Hennepin Co. seeks to improve child protection service

Hennepin County wants to fundamentally transform the way it protects at-risk youth with a new initiative that follows several high-profile cases of maltreatment and deaths across the state.

The move put child protective services into the spotlight, with officials making their pitch to Hennepin County board members on Thursday.

“Imagine having the responsibility of keeping 30 children safe in eight different families,” said Janine Moore with Hennepin County child protection. “That is a challenge in and of itself."

Officials argued that it's time to transform the system – rather than waiting until a child is abused or a family is in crisis, social services should identify those at risk beforehand and get them the assistance they need.

“Despite the fact that we may be removing children for their own safety, it creates a traumatic event in their lives,” Moore said. “We would like to see and be able to provide better preventative services, reducing the need for out of home placements for those children."

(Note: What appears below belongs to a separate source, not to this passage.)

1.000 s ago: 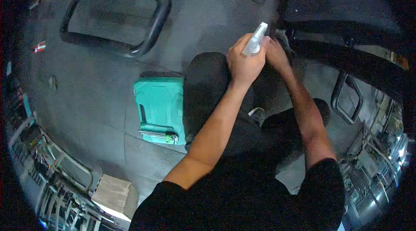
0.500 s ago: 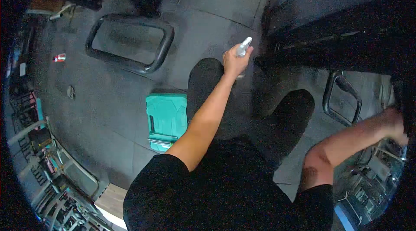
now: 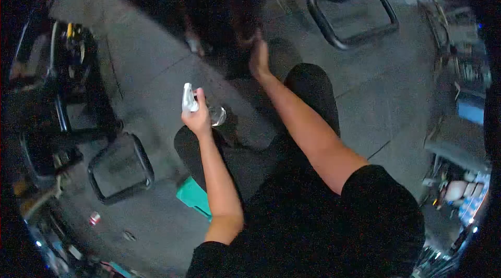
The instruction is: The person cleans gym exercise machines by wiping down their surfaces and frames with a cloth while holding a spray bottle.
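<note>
My left hand (image 3: 197,120) is closed around a spray bottle with a white trigger head (image 3: 189,99). The clear bottom of the spray bottle shows beside the wrist, above my left knee. Farther forward, my right hand (image 3: 259,60) is stretched out at a dark, glossy panel (image 3: 219,1), seen edge-on and somewhat blurred. Its fingers look extended, with nothing visible in them. Whether the palm touches the panel, I cannot tell. Faint reflections of the hand and bottle appear in the panel.
A green case (image 3: 193,194) lies on the floor by my left leg, partly hidden by my forearm. Black tubular frames stand at left (image 3: 146,160) and right (image 3: 357,40). A small red-and-white item (image 3: 94,218) lies on the floor. Shelving and clutter line the edges.
My view has swung to the right. My right hand has come from the far right side to the dark panel in front. The spray bottle stays in my left hand.
</note>
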Available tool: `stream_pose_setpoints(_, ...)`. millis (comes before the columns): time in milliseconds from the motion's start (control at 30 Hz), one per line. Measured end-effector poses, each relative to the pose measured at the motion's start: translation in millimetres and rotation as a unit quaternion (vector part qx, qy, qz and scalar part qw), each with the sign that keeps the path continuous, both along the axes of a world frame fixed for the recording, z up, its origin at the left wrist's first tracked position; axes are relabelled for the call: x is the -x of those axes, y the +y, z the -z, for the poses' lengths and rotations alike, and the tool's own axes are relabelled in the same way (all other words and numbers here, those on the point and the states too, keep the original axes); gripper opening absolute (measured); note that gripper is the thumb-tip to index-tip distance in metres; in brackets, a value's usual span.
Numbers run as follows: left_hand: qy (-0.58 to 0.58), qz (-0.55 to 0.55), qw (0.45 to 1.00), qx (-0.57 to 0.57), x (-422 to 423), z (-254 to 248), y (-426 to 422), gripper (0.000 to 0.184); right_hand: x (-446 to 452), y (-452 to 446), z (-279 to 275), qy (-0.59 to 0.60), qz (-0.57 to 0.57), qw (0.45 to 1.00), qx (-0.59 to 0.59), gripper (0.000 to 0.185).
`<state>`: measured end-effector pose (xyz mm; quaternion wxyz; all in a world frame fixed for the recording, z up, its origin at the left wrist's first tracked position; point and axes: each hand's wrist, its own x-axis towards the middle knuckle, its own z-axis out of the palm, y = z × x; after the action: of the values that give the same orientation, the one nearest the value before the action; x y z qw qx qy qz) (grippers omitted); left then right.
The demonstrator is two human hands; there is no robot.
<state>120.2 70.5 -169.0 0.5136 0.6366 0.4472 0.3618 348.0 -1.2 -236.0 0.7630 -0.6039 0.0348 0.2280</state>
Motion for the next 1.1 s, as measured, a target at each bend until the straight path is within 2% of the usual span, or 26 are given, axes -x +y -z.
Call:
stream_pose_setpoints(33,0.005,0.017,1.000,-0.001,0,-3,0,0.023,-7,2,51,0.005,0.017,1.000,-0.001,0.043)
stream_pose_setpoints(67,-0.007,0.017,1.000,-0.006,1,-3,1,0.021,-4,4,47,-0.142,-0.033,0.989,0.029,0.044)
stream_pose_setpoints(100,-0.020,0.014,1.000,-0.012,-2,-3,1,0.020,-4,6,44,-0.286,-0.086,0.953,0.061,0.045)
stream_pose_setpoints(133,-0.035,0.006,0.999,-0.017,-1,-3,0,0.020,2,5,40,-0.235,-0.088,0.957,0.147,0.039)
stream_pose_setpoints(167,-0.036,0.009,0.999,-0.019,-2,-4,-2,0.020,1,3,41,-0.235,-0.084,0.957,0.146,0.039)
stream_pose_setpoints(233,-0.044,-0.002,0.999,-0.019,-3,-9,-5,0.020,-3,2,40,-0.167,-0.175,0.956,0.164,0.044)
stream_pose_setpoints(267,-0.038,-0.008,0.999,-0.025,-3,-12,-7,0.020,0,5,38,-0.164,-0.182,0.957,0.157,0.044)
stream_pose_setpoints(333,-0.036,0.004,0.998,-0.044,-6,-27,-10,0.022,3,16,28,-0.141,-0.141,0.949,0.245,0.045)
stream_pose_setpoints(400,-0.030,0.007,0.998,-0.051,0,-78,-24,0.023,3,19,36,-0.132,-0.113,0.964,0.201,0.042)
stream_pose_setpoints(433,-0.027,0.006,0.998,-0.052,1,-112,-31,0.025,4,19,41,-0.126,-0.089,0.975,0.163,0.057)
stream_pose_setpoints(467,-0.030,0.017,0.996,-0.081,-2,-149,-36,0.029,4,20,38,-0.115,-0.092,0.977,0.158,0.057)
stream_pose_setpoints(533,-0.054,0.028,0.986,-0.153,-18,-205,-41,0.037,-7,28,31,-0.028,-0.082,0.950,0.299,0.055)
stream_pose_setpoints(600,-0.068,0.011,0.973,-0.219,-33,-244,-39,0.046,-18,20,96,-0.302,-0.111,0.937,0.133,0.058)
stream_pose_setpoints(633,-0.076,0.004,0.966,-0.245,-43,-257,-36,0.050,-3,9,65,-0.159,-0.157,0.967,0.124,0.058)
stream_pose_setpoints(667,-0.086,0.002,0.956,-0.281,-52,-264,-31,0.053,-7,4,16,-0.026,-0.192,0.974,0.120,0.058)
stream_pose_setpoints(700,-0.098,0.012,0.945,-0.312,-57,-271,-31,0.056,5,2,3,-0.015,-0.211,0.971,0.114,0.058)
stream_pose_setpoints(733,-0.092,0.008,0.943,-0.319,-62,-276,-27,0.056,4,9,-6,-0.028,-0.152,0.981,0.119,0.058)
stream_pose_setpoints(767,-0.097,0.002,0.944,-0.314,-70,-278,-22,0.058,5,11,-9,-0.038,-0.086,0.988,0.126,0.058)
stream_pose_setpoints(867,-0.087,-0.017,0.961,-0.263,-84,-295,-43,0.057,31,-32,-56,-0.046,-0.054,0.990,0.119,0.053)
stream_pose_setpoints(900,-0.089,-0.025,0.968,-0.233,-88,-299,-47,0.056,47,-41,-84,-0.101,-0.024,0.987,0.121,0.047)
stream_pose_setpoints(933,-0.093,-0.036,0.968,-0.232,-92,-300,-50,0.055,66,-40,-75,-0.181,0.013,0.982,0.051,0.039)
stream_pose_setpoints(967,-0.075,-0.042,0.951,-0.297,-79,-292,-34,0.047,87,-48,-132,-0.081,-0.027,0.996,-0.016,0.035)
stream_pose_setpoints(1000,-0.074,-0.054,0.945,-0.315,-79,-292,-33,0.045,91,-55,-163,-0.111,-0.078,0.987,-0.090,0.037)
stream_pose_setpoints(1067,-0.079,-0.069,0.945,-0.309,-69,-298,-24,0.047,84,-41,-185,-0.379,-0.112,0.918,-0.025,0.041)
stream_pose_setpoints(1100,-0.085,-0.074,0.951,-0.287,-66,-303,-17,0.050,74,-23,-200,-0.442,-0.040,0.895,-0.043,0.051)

The new formula comes from a 13-month study following high-profile maltreatment cases across Minnesota, including some right here in Hennepin County.

In 2014, Fox 9 reported on the death of Kendrea Johnson, the 6-year-old girl found hanging from a jump rope in a Brooklyn Park foster home.

Her family subsequently sued the county.

Administrators argue that they need more resources to handle an explosion in investigations and cases involving at-risk youth and struggling families.

They report that some social workers are currently handling upwards of 20 cases at a time, about double the recommended amount.

Child protection officials are asking for $26 million over the next three or more years to hire more staff, institute a 24-7 response system and to change the way the county protects its kids.

“We have a lot to be proud of as a team,” said Jennifer Decubellis, assistant county administrator. “We have a lot to be proud of as a county and a community. We are pushing the line, we are making a difference. But, it is worth noting that we have significantly more work to accomplish.”